History of the Jews in the Ottoman Empire
By the time the Ottoman Empire rose to power in the 14th and 15th centuries, there had been Jewish communities established throughout the region. The Ottoman Empire lasted from the early 12th century until the end of World War I and covered parts of Southeastern Europe, Anatolia, and much of the Middle East. The experience of Jews in the Ottoman Empire is particularly significant because the region "provided a principal place of refuge for Jews driven out of Western Europe by massacres and persecution."
Jews and Christians were considered dhimmi by the majority Muslim population of the Ottoman Empire. Muslims in the Ottoman Empire used the Qur'anic concept of dhimmi to place certain restrictions on Jews living in the region. For example, some of the restrictions placed on Jews in the Ottoman Empire were included, but not limited to, a special tax, a requirement to wear special clothing, and a ban on carrying guns, riding horses, building or repairing places of worship, and having public processions or public worship.

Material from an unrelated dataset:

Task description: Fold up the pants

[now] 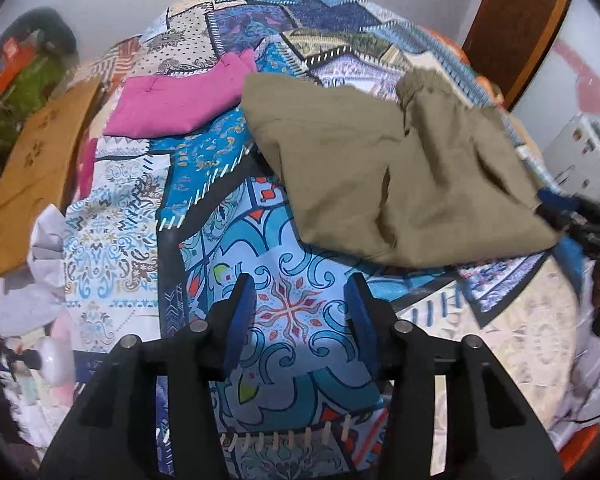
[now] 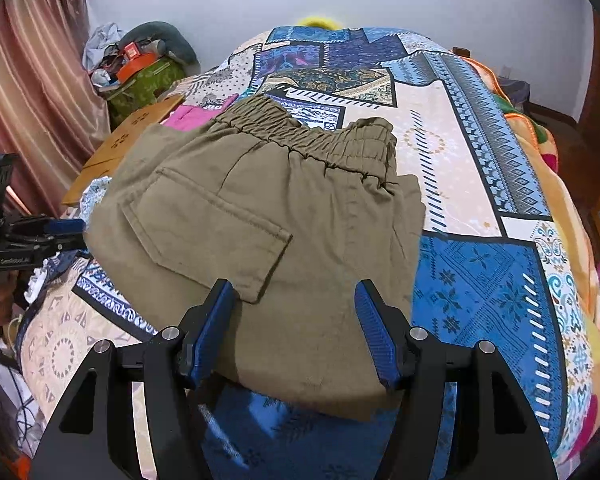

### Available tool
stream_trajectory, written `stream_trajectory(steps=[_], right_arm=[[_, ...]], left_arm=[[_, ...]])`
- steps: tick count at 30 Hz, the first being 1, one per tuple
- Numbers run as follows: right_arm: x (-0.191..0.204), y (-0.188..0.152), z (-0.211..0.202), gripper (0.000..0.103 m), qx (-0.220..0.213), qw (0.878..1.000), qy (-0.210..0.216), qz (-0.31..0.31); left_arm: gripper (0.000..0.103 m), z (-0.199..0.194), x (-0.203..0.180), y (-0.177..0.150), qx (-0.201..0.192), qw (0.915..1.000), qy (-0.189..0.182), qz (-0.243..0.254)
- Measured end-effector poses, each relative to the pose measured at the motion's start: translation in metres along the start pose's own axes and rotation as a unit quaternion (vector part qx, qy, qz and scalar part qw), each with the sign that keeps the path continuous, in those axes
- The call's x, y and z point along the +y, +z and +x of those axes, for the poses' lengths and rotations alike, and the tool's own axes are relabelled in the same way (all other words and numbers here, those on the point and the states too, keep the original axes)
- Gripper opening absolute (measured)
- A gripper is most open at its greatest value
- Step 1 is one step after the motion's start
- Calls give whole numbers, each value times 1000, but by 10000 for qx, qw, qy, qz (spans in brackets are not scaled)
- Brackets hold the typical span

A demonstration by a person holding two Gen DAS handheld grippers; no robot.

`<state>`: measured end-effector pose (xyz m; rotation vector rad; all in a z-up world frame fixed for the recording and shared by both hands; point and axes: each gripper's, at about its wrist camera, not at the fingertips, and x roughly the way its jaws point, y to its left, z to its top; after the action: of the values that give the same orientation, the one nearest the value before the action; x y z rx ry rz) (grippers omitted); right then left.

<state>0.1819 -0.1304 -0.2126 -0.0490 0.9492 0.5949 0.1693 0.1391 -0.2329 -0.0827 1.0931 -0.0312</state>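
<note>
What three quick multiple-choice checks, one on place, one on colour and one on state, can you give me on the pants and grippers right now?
1. Where do the olive pants lie?
A. On the patterned bedspread
B. On the floor
C. Over a chair back

2. What colour is the folded garment beyond the pants?
A. White
B. Pink
C. Black

3. How does the right gripper stand?
A. Shut on the waistband
B. Shut on the bedspread
C. Open, gripping nothing

Answers:
1 A: both views show the pants lying on the blue patchwork cover.
2 B: the left wrist view shows a pink piece lying on the cover past the pants.
3 C: its blue fingers are spread wide over the lower part of the pants, with nothing pinched between them; the left gripper is open too, over bare bedspread.
</note>
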Motion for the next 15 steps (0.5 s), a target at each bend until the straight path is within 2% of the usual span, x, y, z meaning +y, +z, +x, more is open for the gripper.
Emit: stream_trajectory(steps=[4,6,9,11,13,15], right_arm=[[0,0,1,59,5,10000,-15,17],[0,0,1,59,0,10000,-23,25],[0,-2,1,59,-21,10000,-4,51],[-1,-2,0,59,-23,10000,8,66],[-1,-2,0,59,-28,10000,11,52],[-2,-3,1,59,-33,10000,45,59]], left_arm=[[48,-9,5,18,-221,9997,84,-87],[48,-4,10,30,-205,9993,-153,-262],[48,13,8,40,109,9983,-505,-280],[48,28,-1,36,329,9985,-422,-115],[50,29,-7,27,156,9997,-206,10],[50,26,-6,23,70,9998,176,-2]])
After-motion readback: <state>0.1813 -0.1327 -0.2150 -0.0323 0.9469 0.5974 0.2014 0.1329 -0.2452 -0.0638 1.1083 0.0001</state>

At the time of the Ottoman conquests, Anatolia had already been home to communities of Byzantine Jews. The Ottoman Empire became a safe haven for Jews from the Iberian Peninsula fleeing persecution. By the end of the 16th century, the Ottoman Empire had the largest Jewish population in the world, with 150,000 compared to Poland's and non-Ottoman Ukraine's combined figure of 75,000.
The First and Second Aliyah brought an increased Jewish presence to Ottoman Palestine. The Ottoman successor state of modern Turkey continues to be home to a small Jewish population today.
Overview
At the time of the Battle of Yarmuk, on 15–20 August 636, when the Levant passed into Muslim rule, thirty Jewish communities existed in Haifa, Sh’chem, Hebron, Ramleh, Gaza, Jerusalem, as well as many other cities. Safed became a spiritual centre for the Jews and the Shulchan Aruch was compiled there as well as many Kabbalistic texts.In addition to the already existent Jewish population in the lands the Ottomans conquered, many more Jews were given refuge after the expulsion of Jews from Spain under the reign of Beyezid II. Although the status of the Jews in the Ottoman Empire may have been exaggerated, it is undeniable that some tolerance was enjoyed. Under the millet system, non-Muslims were organized as autonomous communities on the basis of religion. In the framework of the millet, Jews had a considerable amount of administrative autonomy and were represented by the Hakham Bashi, the Turkish term for the Chief Rabbi. There were no restrictions in the professions Jews could practice, in contrast to the extensive restrictions common in Western Christian countries. There were restrictions, however, regarding the areas Jews could live in or work, which were similar to the restrictions placed on Ottoman subjects of other religions. Like all non-Muslims, Jews had to pay the haraç and faced other restrictions in clothing, horse riding, army service, slave ownership, etc. Although many of these restrictions were decreed, they were not always enforced. Jizya collected from Christian and Jewish communities was among the main sources of tax income of the Ottoman treasury.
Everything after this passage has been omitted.